_Exercise description_
Everything in the listing below needs restating exactly, apart from the pictures.

_Dataset content_

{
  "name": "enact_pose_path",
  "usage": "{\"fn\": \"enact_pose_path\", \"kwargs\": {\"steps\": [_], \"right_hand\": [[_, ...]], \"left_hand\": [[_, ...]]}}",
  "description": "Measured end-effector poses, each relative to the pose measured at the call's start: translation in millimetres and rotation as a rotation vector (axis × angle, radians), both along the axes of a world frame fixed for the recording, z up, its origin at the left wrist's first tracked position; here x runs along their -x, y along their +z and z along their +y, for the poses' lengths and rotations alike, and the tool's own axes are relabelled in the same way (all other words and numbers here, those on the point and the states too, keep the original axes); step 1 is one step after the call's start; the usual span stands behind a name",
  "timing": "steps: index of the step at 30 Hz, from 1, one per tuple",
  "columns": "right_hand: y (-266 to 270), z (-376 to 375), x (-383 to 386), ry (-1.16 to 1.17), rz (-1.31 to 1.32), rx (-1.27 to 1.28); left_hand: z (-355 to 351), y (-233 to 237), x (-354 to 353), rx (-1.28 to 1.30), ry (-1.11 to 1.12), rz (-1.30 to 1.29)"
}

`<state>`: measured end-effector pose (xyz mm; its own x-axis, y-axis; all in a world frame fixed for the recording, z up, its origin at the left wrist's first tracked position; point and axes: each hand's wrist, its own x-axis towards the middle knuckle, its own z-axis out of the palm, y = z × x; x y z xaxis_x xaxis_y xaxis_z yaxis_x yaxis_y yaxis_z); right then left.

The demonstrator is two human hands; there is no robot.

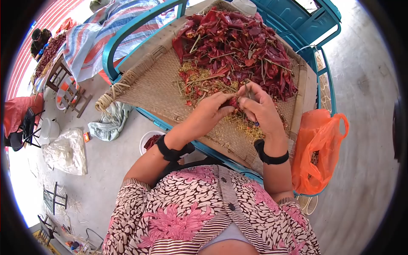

_Response to the task_
{
  "name": "enact_pose_path",
  "usage": "{\"fn\": \"enact_pose_path\", \"kwargs\": {\"steps\": [_], \"right_hand\": [[_, ...]], \"left_hand\": [[_, ...]]}}",
  "description": "Measured end-effector poses, each relative to the pose measured at the call's start: translation in millimetres and rotation as a rotation vector (axis × angle, radians), both along the axes of a world frame fixed for the recording, z up, its origin at the left wrist's first tracked position; here x runs along their -x, y along their +z and z along their +y, for the poses' lengths and rotations alike, and the tool's own axes are relabelled in the same way (all other words and numbers here, those on the point and the states too, keep the original axes); step 1 is one step after the call's start; the usual span stands behind a name",
  "timing": "steps: index of the step at 30 Hz, from 1, one per tuple",
  "columns": "right_hand: y (-266 to 270), z (-376 to 375), x (-383 to 386), ry (-1.16 to 1.17), rz (-1.31 to 1.32), rx (-1.27 to 1.28); left_hand: z (-355 to 351), y (-233 to 237), x (-354 to 353), rx (-1.28 to 1.30), ry (-1.11 to 1.12), rz (-1.30 to 1.29)"
}

`<state>`: measured end-effector pose (xyz mm; its own x-axis, y-axis; all in a world frame fixed for the recording, z up, its origin at the left wrist's first tracked position; point and axes: each hand's wrist, its own x-axis towards the middle knuckle, its own z-axis out of the palm, y = z × x; x y z xaxis_x xaxis_y xaxis_z yaxis_x yaxis_y yaxis_z); right then left.

The demonstrator is two human hands; there is no robot.

Nothing remains to be added to the output.